If you’re facing foreclosure on your home, find out about mortgage assistance options through Making Home Affordable, an official program of the U.S. Department of the Treasury and the U.S. Department of Housing and Urban Development.

Housing Choice Voucher Program (Section 8)

If you meet low-income guidelines, you can apply for a housing voucher. Be aware that the Housing Choice Voucher Program usually has long waiting lists. If you’re on the verge of losing your home or you are currently homeless, another resource is the U.S. Department of Housing and Urban Development’s Find Shelter tool. 

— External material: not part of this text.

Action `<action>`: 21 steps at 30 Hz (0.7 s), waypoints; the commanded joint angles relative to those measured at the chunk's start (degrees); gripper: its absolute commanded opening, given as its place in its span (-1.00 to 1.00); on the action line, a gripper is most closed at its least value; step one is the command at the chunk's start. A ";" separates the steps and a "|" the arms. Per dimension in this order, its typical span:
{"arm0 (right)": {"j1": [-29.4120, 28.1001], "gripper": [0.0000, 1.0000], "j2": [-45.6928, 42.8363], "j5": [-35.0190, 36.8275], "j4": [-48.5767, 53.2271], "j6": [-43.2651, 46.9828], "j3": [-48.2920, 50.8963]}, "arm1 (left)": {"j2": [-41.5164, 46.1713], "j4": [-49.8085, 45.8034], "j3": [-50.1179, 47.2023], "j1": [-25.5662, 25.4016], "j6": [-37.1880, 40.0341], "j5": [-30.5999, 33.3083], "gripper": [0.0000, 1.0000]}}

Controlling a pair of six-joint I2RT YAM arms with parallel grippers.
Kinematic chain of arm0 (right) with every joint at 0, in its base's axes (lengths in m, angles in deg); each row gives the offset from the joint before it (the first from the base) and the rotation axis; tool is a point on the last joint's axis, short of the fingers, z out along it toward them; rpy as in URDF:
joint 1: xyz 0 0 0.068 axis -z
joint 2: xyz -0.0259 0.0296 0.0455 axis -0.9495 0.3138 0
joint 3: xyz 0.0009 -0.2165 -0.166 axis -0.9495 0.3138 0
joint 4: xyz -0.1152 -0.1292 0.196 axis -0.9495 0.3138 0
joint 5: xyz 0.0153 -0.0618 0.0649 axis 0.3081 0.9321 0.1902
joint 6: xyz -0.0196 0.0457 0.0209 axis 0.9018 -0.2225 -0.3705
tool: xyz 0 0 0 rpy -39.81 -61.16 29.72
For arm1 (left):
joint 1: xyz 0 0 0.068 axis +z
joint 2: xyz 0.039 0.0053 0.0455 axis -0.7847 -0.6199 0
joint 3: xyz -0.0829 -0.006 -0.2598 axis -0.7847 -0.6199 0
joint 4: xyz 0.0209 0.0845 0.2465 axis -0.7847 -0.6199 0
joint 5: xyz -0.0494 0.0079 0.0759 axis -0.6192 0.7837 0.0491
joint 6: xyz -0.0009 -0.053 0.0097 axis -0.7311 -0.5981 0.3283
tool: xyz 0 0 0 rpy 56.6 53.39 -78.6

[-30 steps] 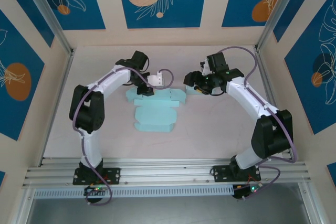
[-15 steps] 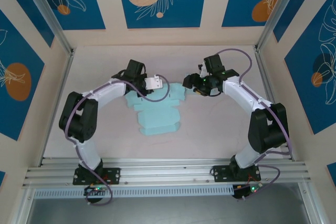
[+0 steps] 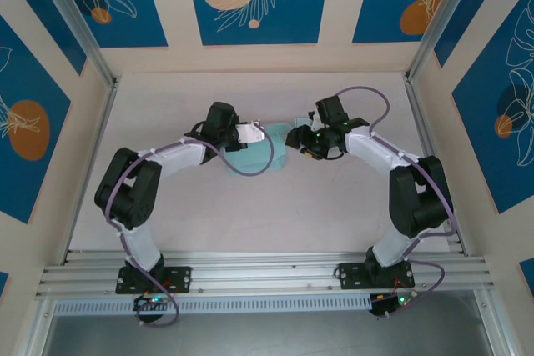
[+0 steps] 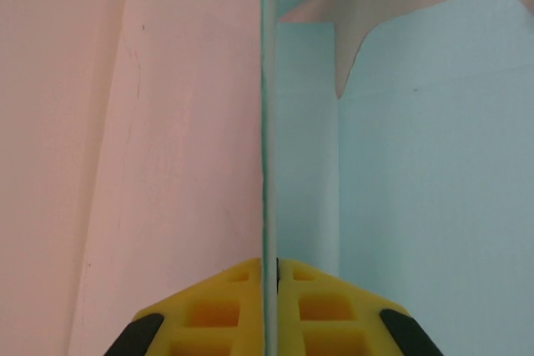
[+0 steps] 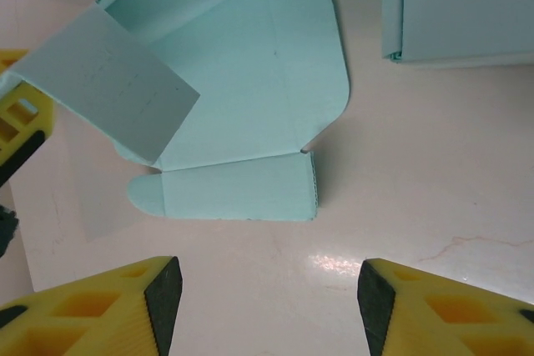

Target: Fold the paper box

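- The paper box [image 3: 259, 156], a pale teal cut sheet, sat near the middle of the table [image 3: 183, 223], between the two wrists and partly hidden under the left one.
- The left gripper [image 4: 269, 310] was clamped on the box. In its wrist view the two yellow fingers [image 4: 213, 316] met on a thin panel edge that stood upright and ran straight away from the camera.
- To the right of that raised edge more of the teal sheet spread out, with a curved cut-out at the top showing pinkish table beyond. To the left was bare table.
- The right gripper [image 5: 267, 310] hung over the table just beside the box. Its finger pads [image 5: 92, 306] stood well apart, with nothing between them but the table surface.
- The right wrist view showed a broad panel of the box with a rounded corner, and a narrow tab [image 5: 234, 196] with a rounded end lying flat on the table at the panel's near edge.
- A greyer flap [image 5: 108, 81] tilted up over the left side of that panel. A yellow finger of the other gripper showed at the left edge of this view, close against the flap — whether it touched the flap there could not be told.
- At the upper right of the same view lay another part of the sheet [image 5: 459, 6], doubled over so that two layers showed along its lower edge — apart from the tab, with bare table between them.
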 commanded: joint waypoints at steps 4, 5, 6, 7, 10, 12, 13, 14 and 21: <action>-0.64 0.19 -2.45 1.05 3.20 0.11 1.06 | 0.04 -31.57 13.74 2.16 2.14 -10.01 -0.85; -0.76 0.18 -3.29 1.01 3.19 0.04 1.75 | -0.22 -36.11 15.93 2.38 2.12 -11.20 -0.85; -0.98 0.17 -4.40 0.74 3.11 -0.07 2.75 | -0.55 -40.07 18.34 2.98 1.86 -12.81 -0.85; -1.15 0.17 -5.50 0.27 2.57 -0.04 3.87 | -0.81 -42.71 20.10 3.53 1.68 -14.63 -0.86; -1.61 0.17 -10.23 -1.94 -1.77 -0.24 9.49 | -2.27 -49.42 24.64 5.33 1.36 -19.93 -0.87; -1.84 0.17 -13.44 -2.83 -6.74 -0.24 14.36 | -3.72 -52.96 26.76 5.98 2.03 -22.04 -0.89; -1.86 0.19 -14.49 -3.25 -9.03 -0.54 16.48 | -4.52 -54.47 27.79 6.18 2.22 -23.05 -0.89; -1.86 0.22 -15.42 -4.07 -12.14 -0.90 18.78 | -5.71 -56.61 29.17 6.42 2.53 -24.45 -0.90; -3.46 0.26 -10.49 -2.64 -24.61 -2.43 23.26 | -13.51 -67.92 37.20 7.73 4.72 -32.63 -0.91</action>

USDA National Hunger Hotline

Contact the USDA National Hunger Hotline at (866) 348-6479 or (877) 842-6273, Monday-Friday, 7 a.m. EST to 10 p.m. EST. You can also find local food banks and programs through Feeding America. Also, check with religious organizations in your area that run a food pantry.

Modest Needs

Modest Needs is a nonprofit organization that offers financial assistance to qualifying people. You’ll fill out a free application for assistance, and if your request is granted, Modest Needs will remit the payment directly to the creditor or vendor listed in your application.

National Association of Free & Charitable Clinics

If you’re uninsured or underinsured, the National Association of Free & Charitable Clinics is a resource to find free or low-cost healthcare. Another option to find a free or low-cost community clinic in your area is Find a Health Center

Crowdfunding Websites

“There are a number of websites that allow people to crowdfund money for a variety of reasons, including financial emergencies,” said Professor Michael Collins, CFA of Endicott College and the founder and CEO of WinCap Financial. “For example, GoFundMe is a popular website that allows people to create campaigns to raise money for things like medical bills, education costs and housing expenses.”

Credit Counseling

If you’re having trouble paying your debts, consult with a credit counseling service provider. However, be aware that not all credit counseling services are equal, and nonprofit doesn’t always mean free of charge.

“There are a number of nonprofit organizations that offer financial assistance and support to those in need,” said Collins. “For example, the National Foundation for Credit Counseling provides free or low-cost counseling to help people get out of debt.”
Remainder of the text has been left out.